- [Collected data]
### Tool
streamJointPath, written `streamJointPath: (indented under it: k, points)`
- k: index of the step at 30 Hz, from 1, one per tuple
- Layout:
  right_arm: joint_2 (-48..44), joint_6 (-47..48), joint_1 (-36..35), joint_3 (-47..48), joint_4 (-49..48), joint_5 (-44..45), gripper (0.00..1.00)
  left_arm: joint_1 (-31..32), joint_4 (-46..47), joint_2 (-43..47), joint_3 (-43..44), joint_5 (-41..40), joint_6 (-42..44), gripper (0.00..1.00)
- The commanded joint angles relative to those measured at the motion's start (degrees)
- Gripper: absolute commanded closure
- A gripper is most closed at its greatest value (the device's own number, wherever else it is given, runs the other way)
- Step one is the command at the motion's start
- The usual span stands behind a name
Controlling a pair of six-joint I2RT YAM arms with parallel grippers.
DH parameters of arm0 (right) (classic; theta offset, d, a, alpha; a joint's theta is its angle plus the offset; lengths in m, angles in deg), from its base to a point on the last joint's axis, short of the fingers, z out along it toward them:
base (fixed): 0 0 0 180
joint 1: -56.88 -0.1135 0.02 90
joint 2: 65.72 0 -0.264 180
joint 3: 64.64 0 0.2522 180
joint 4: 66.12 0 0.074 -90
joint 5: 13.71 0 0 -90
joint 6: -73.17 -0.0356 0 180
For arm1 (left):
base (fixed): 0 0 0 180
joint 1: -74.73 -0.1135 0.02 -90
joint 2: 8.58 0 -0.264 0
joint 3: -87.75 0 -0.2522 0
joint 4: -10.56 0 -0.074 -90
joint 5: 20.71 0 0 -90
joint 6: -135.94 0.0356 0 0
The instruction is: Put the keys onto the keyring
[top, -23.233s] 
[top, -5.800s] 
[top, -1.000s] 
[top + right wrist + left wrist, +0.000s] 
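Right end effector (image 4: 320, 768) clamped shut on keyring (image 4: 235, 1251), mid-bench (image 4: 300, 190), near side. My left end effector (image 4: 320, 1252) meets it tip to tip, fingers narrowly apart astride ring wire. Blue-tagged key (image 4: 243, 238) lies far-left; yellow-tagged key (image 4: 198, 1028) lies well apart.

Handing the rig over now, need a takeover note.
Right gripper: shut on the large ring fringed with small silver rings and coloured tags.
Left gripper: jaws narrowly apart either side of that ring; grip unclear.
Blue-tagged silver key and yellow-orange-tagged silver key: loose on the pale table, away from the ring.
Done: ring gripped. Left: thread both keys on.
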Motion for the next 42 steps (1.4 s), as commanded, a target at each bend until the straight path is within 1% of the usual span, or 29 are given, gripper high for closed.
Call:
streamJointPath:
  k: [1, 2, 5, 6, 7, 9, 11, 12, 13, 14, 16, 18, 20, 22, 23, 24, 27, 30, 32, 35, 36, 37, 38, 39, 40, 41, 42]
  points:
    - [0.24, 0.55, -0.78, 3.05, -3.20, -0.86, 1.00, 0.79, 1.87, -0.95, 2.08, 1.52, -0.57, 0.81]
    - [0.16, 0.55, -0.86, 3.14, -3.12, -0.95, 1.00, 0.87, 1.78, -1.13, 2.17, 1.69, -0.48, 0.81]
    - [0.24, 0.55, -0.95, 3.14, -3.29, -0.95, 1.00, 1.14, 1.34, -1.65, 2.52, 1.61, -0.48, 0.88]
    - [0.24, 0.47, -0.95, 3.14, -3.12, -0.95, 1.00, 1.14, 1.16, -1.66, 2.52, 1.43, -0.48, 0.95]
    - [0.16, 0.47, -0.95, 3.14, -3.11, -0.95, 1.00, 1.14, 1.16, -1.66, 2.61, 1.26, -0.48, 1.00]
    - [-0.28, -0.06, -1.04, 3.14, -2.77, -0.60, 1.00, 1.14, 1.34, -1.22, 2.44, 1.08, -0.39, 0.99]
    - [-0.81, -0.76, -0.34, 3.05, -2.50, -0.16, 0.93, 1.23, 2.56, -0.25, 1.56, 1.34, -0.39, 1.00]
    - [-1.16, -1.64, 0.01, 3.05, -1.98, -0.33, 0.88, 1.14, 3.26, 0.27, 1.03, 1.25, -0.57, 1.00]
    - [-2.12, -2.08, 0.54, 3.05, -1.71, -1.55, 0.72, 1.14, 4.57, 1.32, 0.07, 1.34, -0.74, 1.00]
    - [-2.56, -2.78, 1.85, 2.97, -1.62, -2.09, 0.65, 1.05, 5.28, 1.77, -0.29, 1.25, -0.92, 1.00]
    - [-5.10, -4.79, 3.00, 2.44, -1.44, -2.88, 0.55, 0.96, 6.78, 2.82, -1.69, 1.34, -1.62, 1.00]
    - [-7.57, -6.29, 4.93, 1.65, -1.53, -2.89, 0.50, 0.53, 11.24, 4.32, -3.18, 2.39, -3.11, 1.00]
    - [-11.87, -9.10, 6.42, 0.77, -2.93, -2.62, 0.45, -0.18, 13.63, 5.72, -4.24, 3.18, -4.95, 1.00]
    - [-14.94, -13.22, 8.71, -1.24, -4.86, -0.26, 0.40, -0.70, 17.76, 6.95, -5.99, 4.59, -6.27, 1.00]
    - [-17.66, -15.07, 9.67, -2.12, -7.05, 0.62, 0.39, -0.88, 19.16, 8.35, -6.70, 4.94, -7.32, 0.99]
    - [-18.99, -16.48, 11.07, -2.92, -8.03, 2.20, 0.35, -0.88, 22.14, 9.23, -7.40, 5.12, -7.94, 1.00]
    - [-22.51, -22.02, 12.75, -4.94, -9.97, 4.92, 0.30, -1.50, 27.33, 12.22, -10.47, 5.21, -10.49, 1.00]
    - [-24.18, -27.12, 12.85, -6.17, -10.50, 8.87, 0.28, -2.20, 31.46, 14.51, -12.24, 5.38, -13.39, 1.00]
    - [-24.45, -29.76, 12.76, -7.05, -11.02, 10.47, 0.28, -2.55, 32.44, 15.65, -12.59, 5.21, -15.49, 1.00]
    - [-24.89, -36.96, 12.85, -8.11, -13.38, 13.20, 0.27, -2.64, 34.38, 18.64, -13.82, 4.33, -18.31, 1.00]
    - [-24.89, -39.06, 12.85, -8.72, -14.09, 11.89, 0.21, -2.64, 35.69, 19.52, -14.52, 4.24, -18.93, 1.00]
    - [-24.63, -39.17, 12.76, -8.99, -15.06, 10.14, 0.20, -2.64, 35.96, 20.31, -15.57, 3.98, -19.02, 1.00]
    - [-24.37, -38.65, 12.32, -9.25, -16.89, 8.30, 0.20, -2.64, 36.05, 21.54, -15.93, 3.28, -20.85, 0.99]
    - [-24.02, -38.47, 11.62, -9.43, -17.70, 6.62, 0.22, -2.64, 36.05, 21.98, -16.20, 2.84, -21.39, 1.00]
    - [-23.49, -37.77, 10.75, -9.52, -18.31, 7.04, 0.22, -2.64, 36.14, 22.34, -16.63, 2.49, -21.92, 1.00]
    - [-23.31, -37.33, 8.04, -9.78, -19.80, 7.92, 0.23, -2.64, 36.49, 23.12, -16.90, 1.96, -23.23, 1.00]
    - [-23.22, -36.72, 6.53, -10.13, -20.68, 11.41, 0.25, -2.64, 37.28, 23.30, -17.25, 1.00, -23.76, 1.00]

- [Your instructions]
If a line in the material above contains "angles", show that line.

- [Result]
- The commanded joint angles relative to those measured at the motion's start (degrees)
DH parameters of arm0 (right) (classic; theta offset, d, a, alpha; a joint's theta is its angle plus the offset; lengths in m, angles in deg), from its base to a point on the last joint's axis, short of the fingers, z out along it toward them:

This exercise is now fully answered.